▶ WHAT THE EXERCISE ASKS
The reply must consist of the entire listing, reproduced exactly.

#### DATA PROVIDED ####

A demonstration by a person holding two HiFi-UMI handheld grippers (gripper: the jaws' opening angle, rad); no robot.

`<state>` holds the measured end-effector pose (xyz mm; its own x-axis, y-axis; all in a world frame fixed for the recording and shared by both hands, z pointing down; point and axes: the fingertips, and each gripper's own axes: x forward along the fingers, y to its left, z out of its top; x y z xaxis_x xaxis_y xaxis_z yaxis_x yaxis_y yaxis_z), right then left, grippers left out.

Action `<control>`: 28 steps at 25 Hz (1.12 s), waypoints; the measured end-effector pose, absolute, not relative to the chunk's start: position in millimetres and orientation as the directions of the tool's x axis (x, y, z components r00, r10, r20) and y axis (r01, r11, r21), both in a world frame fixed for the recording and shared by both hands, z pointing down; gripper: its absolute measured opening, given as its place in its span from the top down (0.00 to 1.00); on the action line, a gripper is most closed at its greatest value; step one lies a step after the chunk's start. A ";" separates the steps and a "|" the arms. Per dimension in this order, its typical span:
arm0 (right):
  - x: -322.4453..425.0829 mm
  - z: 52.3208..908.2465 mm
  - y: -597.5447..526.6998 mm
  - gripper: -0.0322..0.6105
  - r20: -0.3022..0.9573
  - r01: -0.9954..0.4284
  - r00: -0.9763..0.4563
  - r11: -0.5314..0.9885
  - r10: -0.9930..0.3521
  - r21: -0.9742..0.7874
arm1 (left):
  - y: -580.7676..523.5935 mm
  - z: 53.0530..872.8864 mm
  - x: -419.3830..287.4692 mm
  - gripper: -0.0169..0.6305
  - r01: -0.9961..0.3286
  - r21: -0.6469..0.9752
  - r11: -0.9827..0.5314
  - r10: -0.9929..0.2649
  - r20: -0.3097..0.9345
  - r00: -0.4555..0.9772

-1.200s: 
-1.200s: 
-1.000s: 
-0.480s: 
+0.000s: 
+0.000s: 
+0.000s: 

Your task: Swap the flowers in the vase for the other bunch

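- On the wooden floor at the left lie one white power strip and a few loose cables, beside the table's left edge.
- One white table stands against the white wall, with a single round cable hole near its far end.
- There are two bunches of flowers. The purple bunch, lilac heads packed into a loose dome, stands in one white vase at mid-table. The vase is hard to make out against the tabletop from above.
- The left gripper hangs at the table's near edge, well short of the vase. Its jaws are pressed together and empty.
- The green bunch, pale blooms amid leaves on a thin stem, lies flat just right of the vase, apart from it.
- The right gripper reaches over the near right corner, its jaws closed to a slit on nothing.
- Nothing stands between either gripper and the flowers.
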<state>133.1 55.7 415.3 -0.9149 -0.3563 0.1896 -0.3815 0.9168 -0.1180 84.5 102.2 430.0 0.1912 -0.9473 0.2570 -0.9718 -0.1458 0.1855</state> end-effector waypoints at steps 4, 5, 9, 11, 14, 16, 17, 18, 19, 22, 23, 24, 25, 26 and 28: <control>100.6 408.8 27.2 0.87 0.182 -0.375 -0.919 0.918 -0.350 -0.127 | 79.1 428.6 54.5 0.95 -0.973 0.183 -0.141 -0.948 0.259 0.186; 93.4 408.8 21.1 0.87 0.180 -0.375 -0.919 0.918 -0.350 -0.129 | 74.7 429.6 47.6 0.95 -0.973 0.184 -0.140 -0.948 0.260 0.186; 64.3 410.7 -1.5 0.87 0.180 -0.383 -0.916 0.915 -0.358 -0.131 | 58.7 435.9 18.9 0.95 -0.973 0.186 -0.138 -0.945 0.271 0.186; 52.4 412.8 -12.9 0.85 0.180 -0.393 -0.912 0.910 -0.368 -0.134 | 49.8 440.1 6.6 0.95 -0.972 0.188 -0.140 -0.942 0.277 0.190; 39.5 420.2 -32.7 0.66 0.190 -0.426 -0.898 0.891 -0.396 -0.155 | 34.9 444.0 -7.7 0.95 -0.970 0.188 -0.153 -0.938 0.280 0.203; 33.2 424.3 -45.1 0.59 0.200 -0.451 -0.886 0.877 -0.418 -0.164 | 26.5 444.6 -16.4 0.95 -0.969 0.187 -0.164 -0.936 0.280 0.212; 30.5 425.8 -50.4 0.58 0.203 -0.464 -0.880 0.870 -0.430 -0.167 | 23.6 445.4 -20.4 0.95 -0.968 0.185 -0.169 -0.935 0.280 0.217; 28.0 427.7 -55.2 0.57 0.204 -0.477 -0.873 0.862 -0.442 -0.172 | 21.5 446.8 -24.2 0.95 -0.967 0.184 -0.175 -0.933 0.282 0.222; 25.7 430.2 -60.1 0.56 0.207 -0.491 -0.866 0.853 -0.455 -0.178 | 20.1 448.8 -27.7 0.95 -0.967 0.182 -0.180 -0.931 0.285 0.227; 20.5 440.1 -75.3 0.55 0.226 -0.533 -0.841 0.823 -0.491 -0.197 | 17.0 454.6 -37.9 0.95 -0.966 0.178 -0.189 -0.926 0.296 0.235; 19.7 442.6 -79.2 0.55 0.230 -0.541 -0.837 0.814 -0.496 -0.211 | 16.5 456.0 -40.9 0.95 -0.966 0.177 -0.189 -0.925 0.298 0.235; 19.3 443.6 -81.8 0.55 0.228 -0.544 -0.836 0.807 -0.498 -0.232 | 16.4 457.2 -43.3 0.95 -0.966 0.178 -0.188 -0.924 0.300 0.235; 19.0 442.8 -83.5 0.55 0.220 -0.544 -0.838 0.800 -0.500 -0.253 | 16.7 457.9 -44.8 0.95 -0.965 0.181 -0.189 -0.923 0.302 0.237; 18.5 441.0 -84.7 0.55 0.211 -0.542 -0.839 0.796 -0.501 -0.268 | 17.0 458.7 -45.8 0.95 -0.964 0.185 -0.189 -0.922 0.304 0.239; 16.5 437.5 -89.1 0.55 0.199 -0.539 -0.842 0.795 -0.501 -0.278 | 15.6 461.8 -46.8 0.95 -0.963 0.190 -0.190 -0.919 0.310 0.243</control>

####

▶ RESPONSE TO THE EXERCISE
A demonstration by a person holding two HiFi-UMI handheld grippers (gripper: the jaws' opening angle, rad); no robot.

`<state>` holds the measured end-effector pose (xyz mm; its own x-axis, y-axis; all in a world frame fixed for the recording and shared by both hands, z pointing down; point and axes: the fingertips, and each gripper's own axes: x forward along the fingers, y to its left, z out of its top; x y z xaxis_x xaxis_y xaxis_z yaxis_x yaxis_y yaxis_z), right then left, grippers left out.

Action `<control>`: 28 steps at 25 Hz (1.12 s), waypoints; the measured end-effector pose, absolute, not relative to the chunk's start: position in millimetres and orientation as the directions of the tool's x axis (x, y, z components r00, r10, r20) and y axis (r01, r11, r21), both in a world frame fixed for the recording and shared by both hands, z pointing down; gripper: its absolute measured opening, given as its place in its span from the top down (0.00 to 1.00); on the action line, a gripper is most closed at its greatest value; step one lies a step after the chunk's start. A ";" separates the steps and a "|" the arms. Per dimension in this order, its typical span:
arm0 (right):
  - x: -322.4453..425.0829 mm
  - z: 52.3208..908.2465 mm
  - y: -597.5447..526.6998 mm
  - gripper: -0.0322..0.6105
  - r20: -0.3022..0.9573
  - r01: -0.9954..0.4284
  - r00: -0.9763..0.4563
  - r11: -0.5314..0.9885
  - r10: -0.9930..0.3521
  - r21: -0.9742..0.7874
arm1 (left):
  - y: -580.7676..523.5935 mm
  - z: 53.0530..872.8864 mm
  - x: -419.3830..287.4692 mm
  - gripper: -0.0169..0.6305
  - r01: -0.9961..0.3286
  - r21: -0.6469..0.9752
  - r11: -0.9827..0.5314
  - r10: -0.9929..0.2649
  - r20: -0.3097..0.9345
  - r00: -0.4555..0.9772

-1.200s: 
-1.200s: 
-1.000s: 
-0.480s: 
+0.000s: 
+0.000s: 
+0.000s: 

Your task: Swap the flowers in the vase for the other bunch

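- On the wooden floor at the left lie one white power strip and a few loose cables, beside the table's left edge.
- One white table stands against the white wall, with a single round cable hole near its far end.
- There are two bunches of flowers. The purple bunch, lilac heads packed into a loose dome, stands in one white vase at mid-table. The vase is hard to make out against the tabletop from above.
- The left gripper hangs at the table's near edge, well short of the vase. Its jaws are pressed together and empty.
- The green bunch, pale blooms amid leaves on a thin stem, lies flat just right of the vase, apart from it.
- The right gripper reaches over the near right corner, its jaws closed to a slit on nothing.
- Nothing stands between either gripper and the flowers.
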<state>133.1 55.7 415.3 -0.9149 -0.3563 0.1896 -0.3815 0.9168 -0.1180 84.5 102.2 430.0 0.1912 -0.9473 0.2570 -0.9718 -0.1458 0.1855</state> end-effector waypoints at steps 4, 5, 9, 11, 14, 16, 17, 18, 19, 22, 23, 24, 25, 26 and 28: <control>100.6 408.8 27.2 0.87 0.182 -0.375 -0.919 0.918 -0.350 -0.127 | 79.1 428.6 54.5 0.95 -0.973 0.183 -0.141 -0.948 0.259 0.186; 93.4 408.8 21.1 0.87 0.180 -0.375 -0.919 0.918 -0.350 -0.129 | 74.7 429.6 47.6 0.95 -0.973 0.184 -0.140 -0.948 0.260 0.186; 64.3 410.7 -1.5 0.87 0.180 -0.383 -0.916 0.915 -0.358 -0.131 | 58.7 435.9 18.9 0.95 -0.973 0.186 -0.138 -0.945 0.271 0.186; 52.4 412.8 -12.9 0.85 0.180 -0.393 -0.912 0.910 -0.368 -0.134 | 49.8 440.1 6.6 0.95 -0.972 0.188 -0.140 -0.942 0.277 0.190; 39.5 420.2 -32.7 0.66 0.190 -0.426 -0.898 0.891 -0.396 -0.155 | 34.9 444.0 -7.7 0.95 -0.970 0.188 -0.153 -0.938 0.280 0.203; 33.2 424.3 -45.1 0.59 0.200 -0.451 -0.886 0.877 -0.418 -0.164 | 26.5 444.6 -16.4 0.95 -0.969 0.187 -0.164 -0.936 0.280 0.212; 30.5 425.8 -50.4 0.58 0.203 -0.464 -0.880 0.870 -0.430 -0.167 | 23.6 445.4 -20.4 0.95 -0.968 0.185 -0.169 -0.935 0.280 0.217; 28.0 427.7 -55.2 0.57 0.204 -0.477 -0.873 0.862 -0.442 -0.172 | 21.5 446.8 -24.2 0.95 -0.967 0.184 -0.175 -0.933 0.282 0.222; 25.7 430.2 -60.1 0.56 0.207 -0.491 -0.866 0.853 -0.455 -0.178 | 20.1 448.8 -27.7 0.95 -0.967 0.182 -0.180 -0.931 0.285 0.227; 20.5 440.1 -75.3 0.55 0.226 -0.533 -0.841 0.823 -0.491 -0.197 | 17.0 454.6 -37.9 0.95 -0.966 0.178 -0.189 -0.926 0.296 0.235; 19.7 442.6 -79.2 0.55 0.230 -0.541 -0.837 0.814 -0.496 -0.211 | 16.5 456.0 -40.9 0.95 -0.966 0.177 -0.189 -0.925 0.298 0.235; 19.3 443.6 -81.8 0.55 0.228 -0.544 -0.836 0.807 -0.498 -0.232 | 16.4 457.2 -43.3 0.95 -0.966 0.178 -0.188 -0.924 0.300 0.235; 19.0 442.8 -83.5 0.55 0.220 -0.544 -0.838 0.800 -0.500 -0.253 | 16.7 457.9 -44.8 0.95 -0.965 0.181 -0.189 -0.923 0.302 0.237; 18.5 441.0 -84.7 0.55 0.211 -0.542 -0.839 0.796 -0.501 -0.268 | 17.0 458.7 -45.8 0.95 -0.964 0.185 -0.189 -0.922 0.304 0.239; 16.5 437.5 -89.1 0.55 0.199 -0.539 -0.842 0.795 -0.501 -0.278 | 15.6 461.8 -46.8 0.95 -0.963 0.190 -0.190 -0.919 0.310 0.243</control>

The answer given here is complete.